Simple steps while driving could help you save fuel -- and money.
Instantaneous readouts of drivers' fuel usage motivate drivers to get 5 to 15 percent better fuel economy.
Eco-driving devices could tell drivers the best route and speed to drive to maximize mileage.
Changes to driving habits alone can make improvements without any gizmos to help.
How much fuel could you save just by driving differently? Between 5 and 15 percent, according to some studies, and researchers are testing approaches that they think could boost the total savings to 20 to 25 percent.
So-called eco-driving combines devices that give you instantaneous feedback on your gas mileage as you drive with a suite of tips for driving to squeeze more miles out of a tank of gas.
Meanwhile, in new approaches, researchers are testing devices that offer trip advice about what route to take and what speed to drive to maximize fuel savings.
Studies have shown that when cars are equipped with a device that provides information on instantaneous fuel consumption -- standard in a growing number of cars including the Toyota Prius -- participants typically cut fuel use by anywhere from 5 to 15 percent.
"When people get instantaneous feedback, they can say: 'Oh, look how bad my mileage was," said Matthew Barth of the University of California, Riverside. They can also see the driving changes that bring improvements in their mileage.
The continuous feedback is important. When people just get advice on driving in ways that save fuel -- like avoiding quick starts or slowing down on the highway -- they tend to fall back into less efficient driving habits. "The problem with the static advice is it doesn't really stick," Barth said.
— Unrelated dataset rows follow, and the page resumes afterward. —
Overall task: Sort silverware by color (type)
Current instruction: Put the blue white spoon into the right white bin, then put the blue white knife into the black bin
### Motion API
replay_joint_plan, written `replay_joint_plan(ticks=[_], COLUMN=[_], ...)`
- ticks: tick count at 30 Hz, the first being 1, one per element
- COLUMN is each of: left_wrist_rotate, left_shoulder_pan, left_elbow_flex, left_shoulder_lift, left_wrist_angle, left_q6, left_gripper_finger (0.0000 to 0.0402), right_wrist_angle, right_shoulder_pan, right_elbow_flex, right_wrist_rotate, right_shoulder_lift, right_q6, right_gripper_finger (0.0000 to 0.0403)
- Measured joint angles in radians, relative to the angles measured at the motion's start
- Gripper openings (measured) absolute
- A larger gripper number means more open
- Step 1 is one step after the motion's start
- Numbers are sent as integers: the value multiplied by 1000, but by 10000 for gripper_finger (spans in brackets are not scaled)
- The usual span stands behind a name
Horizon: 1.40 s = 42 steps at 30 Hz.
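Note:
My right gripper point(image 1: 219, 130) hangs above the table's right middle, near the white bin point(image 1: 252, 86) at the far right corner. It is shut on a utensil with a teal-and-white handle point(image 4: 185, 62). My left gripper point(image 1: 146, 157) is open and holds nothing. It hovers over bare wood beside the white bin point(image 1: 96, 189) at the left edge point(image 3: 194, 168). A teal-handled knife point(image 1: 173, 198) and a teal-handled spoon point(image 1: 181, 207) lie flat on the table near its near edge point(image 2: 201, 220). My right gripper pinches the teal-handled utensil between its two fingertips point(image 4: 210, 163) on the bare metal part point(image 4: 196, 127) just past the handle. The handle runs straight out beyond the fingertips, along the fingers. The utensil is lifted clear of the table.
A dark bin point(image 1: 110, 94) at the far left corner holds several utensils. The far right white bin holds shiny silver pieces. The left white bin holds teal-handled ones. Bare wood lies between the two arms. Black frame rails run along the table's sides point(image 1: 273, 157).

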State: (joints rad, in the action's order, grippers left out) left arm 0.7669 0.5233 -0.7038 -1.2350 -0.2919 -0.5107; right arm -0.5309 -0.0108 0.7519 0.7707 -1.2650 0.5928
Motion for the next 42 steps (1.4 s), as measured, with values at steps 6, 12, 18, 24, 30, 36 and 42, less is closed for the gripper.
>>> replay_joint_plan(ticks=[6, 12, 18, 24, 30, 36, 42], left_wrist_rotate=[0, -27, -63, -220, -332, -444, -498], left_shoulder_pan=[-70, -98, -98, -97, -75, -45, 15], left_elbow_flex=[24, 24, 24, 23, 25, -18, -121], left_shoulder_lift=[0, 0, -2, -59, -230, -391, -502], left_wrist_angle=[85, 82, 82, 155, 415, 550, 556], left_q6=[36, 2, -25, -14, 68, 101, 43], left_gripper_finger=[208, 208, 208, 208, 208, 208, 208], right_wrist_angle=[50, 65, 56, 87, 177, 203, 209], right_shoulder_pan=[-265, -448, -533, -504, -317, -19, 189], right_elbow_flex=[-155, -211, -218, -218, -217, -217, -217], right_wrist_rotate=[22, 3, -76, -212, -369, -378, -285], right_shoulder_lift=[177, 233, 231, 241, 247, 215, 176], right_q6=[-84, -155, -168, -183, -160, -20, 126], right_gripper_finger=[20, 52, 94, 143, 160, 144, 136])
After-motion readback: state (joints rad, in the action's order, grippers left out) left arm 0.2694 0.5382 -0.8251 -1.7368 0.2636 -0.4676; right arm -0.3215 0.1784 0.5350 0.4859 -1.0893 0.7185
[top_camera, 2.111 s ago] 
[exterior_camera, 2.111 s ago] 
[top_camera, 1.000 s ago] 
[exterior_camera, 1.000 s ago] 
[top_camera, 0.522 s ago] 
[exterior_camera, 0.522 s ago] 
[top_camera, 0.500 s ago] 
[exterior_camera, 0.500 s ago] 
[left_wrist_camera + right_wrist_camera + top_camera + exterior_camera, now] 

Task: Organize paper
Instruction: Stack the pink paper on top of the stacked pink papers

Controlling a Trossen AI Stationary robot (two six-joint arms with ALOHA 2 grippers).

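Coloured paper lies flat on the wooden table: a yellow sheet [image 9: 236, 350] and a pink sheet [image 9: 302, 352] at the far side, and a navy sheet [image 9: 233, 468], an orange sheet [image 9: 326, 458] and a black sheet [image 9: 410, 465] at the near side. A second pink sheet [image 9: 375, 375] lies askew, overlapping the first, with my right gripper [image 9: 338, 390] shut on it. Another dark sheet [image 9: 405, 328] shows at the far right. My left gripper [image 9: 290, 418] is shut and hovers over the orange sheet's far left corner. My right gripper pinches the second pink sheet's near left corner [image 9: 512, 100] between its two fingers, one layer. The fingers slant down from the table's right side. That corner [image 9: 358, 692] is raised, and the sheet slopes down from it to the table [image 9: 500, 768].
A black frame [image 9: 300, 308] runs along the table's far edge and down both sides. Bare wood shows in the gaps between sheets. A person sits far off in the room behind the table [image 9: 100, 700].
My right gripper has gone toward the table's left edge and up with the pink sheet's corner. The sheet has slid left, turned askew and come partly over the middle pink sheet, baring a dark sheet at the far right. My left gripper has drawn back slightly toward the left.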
The mileage feedback encourages more gradual starts and stops and slower highway speeds.
With eco-driving, "you become a less aggressive driver," said Jack Barkenbus of Vanderbilt University. "It encourages you to get your foot off the pedal a little bit more. You'll find that on the interstates, going slower really makes a difference."
Barkenbus said that a 10 percent decrease in fuel usage -- and therefore in driving-related CO2 emissions -- is a realistic possibility. If one-third of Americans did this, he estimated in a paper published last year, it would save the equivalent of taking almost 6 million cars of the road, or eliminating seven large coal-fired power plants. Those who dropped their usage by 10 percent would save around $200 to $400 per year.
To push the approach further, Barth is now testing higher-tech approaches to eco-driving. His team is testing a device that uses real-time traffic and road grade information to tell drivers the best route to take to their destination and what speed to maintain during given traffic conditions to save the most fuel.
Barth said that these "eco-routing" approaches could add another 5 to 10 percent improvement in fuel economy, which would bring the total potential for eco-driving closer to 20 to 25 percent savings.
Barkenbus considers eco-driving to be distinct from "hypermiling," a similar approach, but, he noted, one in which some drivers achieve more extreme feats of mileage by doing unsafe things like turning off their engines while coasting down hills or drafting as close as possible to semis on the highway.
"Eco-driving is really consistent with the safety perspective on vehicles," he said. "Insurance companies should love it because if people drove in an eco-driving fashion there would be fewer accidents."
There are currently no federal programs to promote eco-driving, Barkenbus noted in his paper. He suggests driver education about eco-driving strategies combined with subsidies for onboard instantaneous mileage meters could help encourage the approach.
Meanwhile, here are some eco-driving tips from ecodrivingusa.com -- sponsored by the Alliance for Automobile Manufacturers and the Environmental Protection Agency -- for improving your mileage even without a device to help:
-- Plan your trips to minimize distance.
-- Don't let the car idle to warm it up. Modern cars don't need this step.
-- Avoid quick starts and stops. Aggressive driving can lower fuel economy by as much as a third at highway speeds and by 5 percent around town, according to the EPA.
-- When you can do it safely, keep moving. Accelerating from a full stop uses more fuel.
-- Drive your car's optimum speed -- usually around 60 mph -- when you can. Every 5 mph over 55 mph decreases fuel economy by about 7 percent. This is the equivalent of paying almost a quarter more per gallon for every 5 mph above 60 mph, according to EPA.
-- Cool the car appropriately, depending on your speed. Below 40 mph, opening the windows is the best approach. Above 40 mph, the air conditioning is better because the increased drag from having the windows open increases fuel consumption by more than the energy needed to run the air conditioner.
-- Maintain your car: Read the owners manual, tighten the gas cap (to prevent fuel evaporation), use the recommended grade of motor oil or "energy conserving" oil, and keep the tire pressure up. Around 1.2 billion gallons of fuel were wasted by under-inflated tires in 2005, according ecodrivingusa.com.
-- Keep unnecessary weight off of or out of the car. Roof racks and spoilers create drag that reduces fuel economy and excess weight requires more fuel to pull it around. Depending on the car's weight, an extra hundred pounds of cargo decreases fuel economy by up to 2 percent, according to the EPA.